[What is expected]
From the first line down to the one containing "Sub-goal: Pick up", reproduce the entries below exactly and leave out the pictures.

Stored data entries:
-- -- --

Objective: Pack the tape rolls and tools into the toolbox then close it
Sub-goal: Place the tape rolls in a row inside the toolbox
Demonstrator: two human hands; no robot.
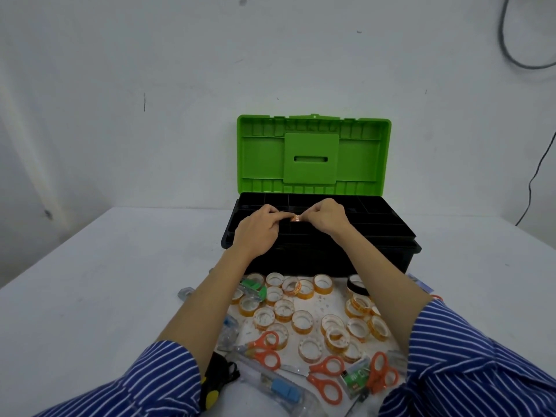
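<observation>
— Where are your hands?

— Both just above the middle of the frame, over the open toolbox (319, 245). My left hand (258, 233) and right hand (326, 218) meet at one small tape roll (295, 218), which sits between the fingertips. Each hand pinches a side of it, with the other fingers curled in.

— Is the roll inside the box?

— It is held over the black tray (376, 219), above a middle compartment near the tray's front edge. I cannot tell whether it touches the divider below it.

— And the lid?

— The green lid (314, 153) stands upright behind the tray, in front of the wall.

— Where is everything else?

— In the lower centre of the frame, on the tabletop (90, 296) in front of the box and between my forearms. A heap of tape rolls (301, 317) lies there, mostly clear with orange cores, and one black roll (356, 285) is at the heap's right, close to the box. Below them are orange scissors (266, 350), with more pairs to the right. A cutter (281, 386) in clear packaging lies at the bottom centre, and a black and yellow tool (213, 383) is beside my left sleeve.
</observation>
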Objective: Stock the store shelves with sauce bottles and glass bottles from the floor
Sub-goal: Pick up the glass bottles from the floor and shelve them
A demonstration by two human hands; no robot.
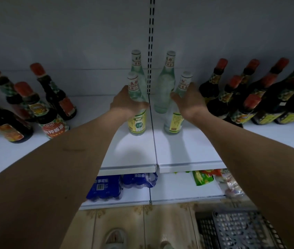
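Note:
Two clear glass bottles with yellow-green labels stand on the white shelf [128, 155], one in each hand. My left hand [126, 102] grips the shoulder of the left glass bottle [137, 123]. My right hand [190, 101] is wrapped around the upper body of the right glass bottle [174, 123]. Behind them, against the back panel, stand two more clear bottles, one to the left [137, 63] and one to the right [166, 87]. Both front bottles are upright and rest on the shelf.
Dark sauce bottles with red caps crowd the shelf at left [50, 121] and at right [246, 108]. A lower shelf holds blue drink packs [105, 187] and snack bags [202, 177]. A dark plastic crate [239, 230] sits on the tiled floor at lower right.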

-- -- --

[Solution to the problem]
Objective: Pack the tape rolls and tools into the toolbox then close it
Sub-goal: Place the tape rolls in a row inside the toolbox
Demonstrator: two human hands; no robot.
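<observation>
— Where are your hands?

— Both just above the middle of the frame, over the open toolbox (319, 245). My left hand (258, 233) and right hand (326, 218) meet at one small tape roll (295, 218), which sits between the fingertips. Each hand pinches a side of it, with the other fingers curled in.

— Is the roll inside the box?

— It is held over the black tray (376, 219), above a middle compartment near the tray's front edge. I cannot tell whether it touches the divider below it.

— And the lid?

— The green lid (314, 153) stands upright behind the tray, in front of the wall.

— Where is everything else?

— In the lower centre of the frame, on the tabletop (90, 296) in front of the box and between my forearms. A heap of tape rolls (301, 317) lies there, mostly clear with orange cores, and one black roll (356, 285) is at the heap's right, close to the box. Below them are orange scissors (266, 350), with more pairs to the right. A cutter (281, 386) in clear packaging lies at the bottom centre, and a black and yellow tool (213, 383) is beside my left sleeve.
</observation>
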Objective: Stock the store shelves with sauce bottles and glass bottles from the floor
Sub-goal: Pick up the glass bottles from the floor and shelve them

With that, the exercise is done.